= WHAT YOU HAVE TO DO =
Starting with the line containing "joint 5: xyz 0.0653" and going on through the line containing "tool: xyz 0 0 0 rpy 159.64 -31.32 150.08", return the lines of the data below exactly, and only those.

= GIVEN MATERIAL =
--- START ---

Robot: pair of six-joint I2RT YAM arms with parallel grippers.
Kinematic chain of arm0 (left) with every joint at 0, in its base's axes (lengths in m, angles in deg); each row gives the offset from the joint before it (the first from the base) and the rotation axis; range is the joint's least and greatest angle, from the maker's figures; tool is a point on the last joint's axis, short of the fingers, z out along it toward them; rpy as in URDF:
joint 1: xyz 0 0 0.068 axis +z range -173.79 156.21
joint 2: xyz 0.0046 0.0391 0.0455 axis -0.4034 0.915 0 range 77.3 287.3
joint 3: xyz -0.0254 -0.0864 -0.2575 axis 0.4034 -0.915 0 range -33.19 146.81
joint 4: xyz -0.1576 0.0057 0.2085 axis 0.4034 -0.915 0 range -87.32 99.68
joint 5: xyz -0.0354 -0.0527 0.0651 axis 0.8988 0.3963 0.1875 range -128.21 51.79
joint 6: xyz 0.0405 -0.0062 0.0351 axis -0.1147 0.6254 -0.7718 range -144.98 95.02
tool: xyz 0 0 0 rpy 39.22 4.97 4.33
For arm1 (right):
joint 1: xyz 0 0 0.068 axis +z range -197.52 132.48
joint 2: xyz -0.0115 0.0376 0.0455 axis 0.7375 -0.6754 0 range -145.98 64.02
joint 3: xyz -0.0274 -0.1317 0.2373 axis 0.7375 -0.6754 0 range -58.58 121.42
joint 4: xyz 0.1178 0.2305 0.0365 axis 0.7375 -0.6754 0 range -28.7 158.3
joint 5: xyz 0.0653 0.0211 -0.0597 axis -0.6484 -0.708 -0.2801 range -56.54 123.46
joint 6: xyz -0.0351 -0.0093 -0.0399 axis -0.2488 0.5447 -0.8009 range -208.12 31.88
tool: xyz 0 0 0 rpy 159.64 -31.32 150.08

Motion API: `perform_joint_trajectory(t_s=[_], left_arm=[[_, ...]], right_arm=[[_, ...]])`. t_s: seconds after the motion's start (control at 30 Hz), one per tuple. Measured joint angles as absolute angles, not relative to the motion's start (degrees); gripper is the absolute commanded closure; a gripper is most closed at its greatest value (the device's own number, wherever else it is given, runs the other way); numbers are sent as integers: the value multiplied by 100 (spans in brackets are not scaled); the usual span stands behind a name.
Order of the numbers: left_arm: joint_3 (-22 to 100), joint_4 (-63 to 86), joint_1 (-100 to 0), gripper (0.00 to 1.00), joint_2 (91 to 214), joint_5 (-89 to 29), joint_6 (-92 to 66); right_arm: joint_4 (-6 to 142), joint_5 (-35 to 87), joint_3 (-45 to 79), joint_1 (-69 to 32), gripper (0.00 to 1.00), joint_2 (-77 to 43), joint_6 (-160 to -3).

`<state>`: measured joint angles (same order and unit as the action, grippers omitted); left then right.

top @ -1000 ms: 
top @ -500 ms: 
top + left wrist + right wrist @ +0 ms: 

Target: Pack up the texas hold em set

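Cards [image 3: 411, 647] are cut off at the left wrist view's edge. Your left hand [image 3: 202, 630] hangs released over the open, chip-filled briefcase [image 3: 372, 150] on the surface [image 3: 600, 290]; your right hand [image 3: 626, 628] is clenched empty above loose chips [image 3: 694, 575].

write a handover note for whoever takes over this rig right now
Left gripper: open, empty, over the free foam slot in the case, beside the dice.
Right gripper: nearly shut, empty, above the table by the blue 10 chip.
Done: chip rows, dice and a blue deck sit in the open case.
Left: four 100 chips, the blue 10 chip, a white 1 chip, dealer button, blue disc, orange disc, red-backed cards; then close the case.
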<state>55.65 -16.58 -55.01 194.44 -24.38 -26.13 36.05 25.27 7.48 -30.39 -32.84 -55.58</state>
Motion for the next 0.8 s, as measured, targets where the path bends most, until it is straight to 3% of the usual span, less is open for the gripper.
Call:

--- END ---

= ANSWER BOX =
joint 5: xyz 0.0653 0.0211 -0.0597 axis -0.6484 -0.708 -0.2801 range -56.54 123.46
joint 6: xyz -0.0351 -0.0093 -0.0399 axis -0.2488 0.5447 -0.8009 range -208.12 31.88
tool: xyz 0 0 0 rpy 159.64 -31.32 150.08

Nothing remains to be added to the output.